== EXERCISE ==
Write the records out again, precisely as they stand.

== WORKING DATA ==

• • • • • • •

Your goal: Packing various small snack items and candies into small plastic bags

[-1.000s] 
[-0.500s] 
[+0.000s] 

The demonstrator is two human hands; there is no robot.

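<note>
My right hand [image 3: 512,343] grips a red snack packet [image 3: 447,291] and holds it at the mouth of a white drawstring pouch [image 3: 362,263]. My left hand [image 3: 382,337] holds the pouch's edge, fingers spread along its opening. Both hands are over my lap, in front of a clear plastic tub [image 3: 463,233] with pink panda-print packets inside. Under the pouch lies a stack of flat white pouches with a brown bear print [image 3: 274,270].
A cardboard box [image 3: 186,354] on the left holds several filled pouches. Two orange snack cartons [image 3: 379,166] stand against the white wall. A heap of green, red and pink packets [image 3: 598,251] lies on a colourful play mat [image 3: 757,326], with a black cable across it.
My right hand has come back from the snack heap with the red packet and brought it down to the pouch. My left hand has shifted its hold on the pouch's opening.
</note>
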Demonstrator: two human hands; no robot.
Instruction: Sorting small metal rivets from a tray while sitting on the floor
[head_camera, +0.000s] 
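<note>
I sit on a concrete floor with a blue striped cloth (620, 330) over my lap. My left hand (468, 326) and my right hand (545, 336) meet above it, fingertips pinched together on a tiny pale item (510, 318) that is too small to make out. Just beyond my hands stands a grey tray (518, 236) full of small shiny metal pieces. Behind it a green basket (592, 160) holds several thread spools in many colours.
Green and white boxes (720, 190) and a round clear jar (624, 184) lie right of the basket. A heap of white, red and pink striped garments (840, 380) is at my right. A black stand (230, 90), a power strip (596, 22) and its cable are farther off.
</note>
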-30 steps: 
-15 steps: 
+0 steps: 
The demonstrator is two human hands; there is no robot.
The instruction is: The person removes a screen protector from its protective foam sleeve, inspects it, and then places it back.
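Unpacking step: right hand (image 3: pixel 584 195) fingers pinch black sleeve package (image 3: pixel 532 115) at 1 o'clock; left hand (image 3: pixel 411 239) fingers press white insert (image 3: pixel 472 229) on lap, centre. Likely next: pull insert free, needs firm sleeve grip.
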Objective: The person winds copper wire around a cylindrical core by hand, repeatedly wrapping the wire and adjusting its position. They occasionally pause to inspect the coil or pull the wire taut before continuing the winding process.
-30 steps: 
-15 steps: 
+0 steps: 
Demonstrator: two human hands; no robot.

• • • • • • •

== ANSWER SECTION ==
Your goal: Packing various small snack items and candies into small plastic bags

[-1.000s] 
[-0.500s] 
[+0.000s] 

The demonstrator is two human hands; there is no robot.

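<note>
My right hand [image 3: 512,343] grips a red snack packet [image 3: 447,291] and holds it at the mouth of a white drawstring pouch [image 3: 362,263]. My left hand [image 3: 382,337] holds the pouch's edge, fingers spread along its opening. Both hands are over my lap, in front of a clear plastic tub [image 3: 463,233] with pink panda-print packets inside. Under the pouch lies a stack of flat white pouches with a brown bear print [image 3: 274,270].
A cardboard box [image 3: 186,354] on the left holds several filled pouches. Two orange snack cartons [image 3: 379,166] stand against the white wall. A heap of green, red and pink packets [image 3: 598,251] lies on a colourful play mat [image 3: 757,326], with a black cable across it.
My right hand has come back from the snack heap with the red packet and brought it down to the pouch. My left hand has shifted its hold on the pouch's opening.
</note>
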Demonstrator: two human hands; no robot.
Instruction: Sorting small metal rivets from a tray while sitting on the floor
[head_camera, +0.000s] 
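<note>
I sit on a concrete floor with a blue striped cloth (620, 330) over my lap. My left hand (468, 326) and my right hand (545, 336) meet above it, fingertips pinched together on a tiny pale item (510, 318) that is too small to make out. Just beyond my hands stands a grey tray (518, 236) full of small shiny metal pieces. Behind it a green basket (592, 160) holds several thread spools in many colours.
Green and white boxes (720, 190) and a round clear jar (624, 184) lie right of the basket. A heap of white, red and pink striped garments (840, 380) is at my right. A black stand (230, 90), a power strip (596, 22) and its cable are farther off.
</note>
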-30 steps: 
-15 steps: 
+0 steps: 
The demonstrator is two human hands; there is no robot.
The instruction is: The person removes a screen protector from its protective foam sleeve, inspects it, and then places it back.
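Unpacking step: right hand (image 3: pixel 584 195) fingers pinch black sleeve package (image 3: pixel 532 115) at 1 o'clock; left hand (image 3: pixel 411 239) fingers press white insert (image 3: pixel 472 229) on lap, centre. Likely next: pull insert free, needs firm sleeve grip.
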Objective: The person winds copper wire around a cylindrical core by hand, repeatedly wrapping the wire and adjusting its position. They occasionally pause to inspect the coil or pull the wire taut before continuing the winding process.
-30 steps: 
-15 steps: 
+0 steps: 
Demonstrator: two human hands; no robot.

For this exercise, the work is now complete.